A cough is more helpful if it is producing and expelling something, such as yellowish pus. This kind of cough is termed "productive" and usually should NOT be suppressed by drugs.


Minor irritations in the throat can start the cough reflex, even though normal mucus/spittle are the only material to be expelled. (This is called a "dry" cough.)

Mucus from the nasal passages can drain into the throat and lungs (post-nasal drip) and trigger the cough reflex. Such coughs are also not helpful and may be treated with cough suppressants.

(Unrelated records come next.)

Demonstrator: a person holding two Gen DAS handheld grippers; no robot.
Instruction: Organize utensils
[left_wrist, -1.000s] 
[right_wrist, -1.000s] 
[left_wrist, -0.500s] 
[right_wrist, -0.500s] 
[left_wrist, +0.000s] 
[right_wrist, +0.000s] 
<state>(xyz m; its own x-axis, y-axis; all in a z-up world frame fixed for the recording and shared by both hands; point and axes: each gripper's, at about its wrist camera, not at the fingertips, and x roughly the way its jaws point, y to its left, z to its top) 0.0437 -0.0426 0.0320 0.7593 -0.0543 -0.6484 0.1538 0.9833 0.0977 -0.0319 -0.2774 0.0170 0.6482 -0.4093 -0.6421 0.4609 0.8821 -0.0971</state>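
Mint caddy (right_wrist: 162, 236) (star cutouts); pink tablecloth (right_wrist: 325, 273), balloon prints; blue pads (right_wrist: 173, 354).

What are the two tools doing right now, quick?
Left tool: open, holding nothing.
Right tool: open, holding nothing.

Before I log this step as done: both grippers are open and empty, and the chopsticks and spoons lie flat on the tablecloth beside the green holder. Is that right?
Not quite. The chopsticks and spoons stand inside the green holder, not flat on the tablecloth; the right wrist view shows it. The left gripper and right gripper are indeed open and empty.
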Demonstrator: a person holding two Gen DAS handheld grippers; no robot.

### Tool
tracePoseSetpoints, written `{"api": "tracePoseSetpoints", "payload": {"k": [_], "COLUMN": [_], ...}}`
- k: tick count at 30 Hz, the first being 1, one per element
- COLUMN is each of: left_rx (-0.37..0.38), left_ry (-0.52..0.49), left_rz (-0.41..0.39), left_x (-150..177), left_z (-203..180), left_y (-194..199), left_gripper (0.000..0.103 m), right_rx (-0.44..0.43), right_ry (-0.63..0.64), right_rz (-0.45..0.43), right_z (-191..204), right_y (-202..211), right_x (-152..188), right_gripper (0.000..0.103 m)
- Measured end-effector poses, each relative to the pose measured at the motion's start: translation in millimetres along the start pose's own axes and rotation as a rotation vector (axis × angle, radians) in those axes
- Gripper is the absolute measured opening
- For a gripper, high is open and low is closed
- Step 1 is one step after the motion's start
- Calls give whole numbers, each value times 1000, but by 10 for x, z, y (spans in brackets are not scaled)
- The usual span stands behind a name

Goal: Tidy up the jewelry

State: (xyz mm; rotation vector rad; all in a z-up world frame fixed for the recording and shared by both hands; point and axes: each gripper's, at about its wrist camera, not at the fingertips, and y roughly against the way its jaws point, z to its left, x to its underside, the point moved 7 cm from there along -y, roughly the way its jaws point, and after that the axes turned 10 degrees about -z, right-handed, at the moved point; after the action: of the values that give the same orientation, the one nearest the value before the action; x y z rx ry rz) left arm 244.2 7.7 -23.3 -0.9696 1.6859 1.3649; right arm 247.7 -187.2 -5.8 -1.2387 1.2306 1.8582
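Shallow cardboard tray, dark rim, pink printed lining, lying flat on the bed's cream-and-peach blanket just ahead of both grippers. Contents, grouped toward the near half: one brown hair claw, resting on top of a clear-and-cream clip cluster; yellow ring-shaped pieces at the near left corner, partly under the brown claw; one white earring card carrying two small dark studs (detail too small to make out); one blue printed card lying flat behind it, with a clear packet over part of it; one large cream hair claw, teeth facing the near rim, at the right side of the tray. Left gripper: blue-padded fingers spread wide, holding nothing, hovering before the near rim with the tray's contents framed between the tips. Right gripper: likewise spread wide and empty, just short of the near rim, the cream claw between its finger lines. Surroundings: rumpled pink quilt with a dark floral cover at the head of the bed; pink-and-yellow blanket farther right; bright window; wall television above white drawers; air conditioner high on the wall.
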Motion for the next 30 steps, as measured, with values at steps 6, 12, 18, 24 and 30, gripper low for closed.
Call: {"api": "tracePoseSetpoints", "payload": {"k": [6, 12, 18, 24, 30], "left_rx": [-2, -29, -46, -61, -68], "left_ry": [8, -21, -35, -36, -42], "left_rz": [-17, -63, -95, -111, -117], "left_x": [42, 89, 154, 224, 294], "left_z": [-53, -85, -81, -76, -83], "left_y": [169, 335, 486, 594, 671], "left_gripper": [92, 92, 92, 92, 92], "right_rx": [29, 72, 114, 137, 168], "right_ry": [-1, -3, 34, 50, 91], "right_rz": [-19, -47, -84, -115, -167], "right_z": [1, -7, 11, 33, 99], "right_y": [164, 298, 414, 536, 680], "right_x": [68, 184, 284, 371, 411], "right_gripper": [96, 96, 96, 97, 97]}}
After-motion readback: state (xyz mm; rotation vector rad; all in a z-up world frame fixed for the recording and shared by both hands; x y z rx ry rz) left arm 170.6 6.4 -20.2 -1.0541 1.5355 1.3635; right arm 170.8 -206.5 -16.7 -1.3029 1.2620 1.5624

In infants, coughing is unusual and may indicate a serious lung problem.

In diagnosing the cause of a cough, it is important to notice details about the cough, such as the type of cough, does it bring up mucus or pus, and so on.

A cough that is caused by bronchitis or similar infection commonly lasts for up to 2 weeks. However, a cough that persists longer than this should be evaluated by the health care provider.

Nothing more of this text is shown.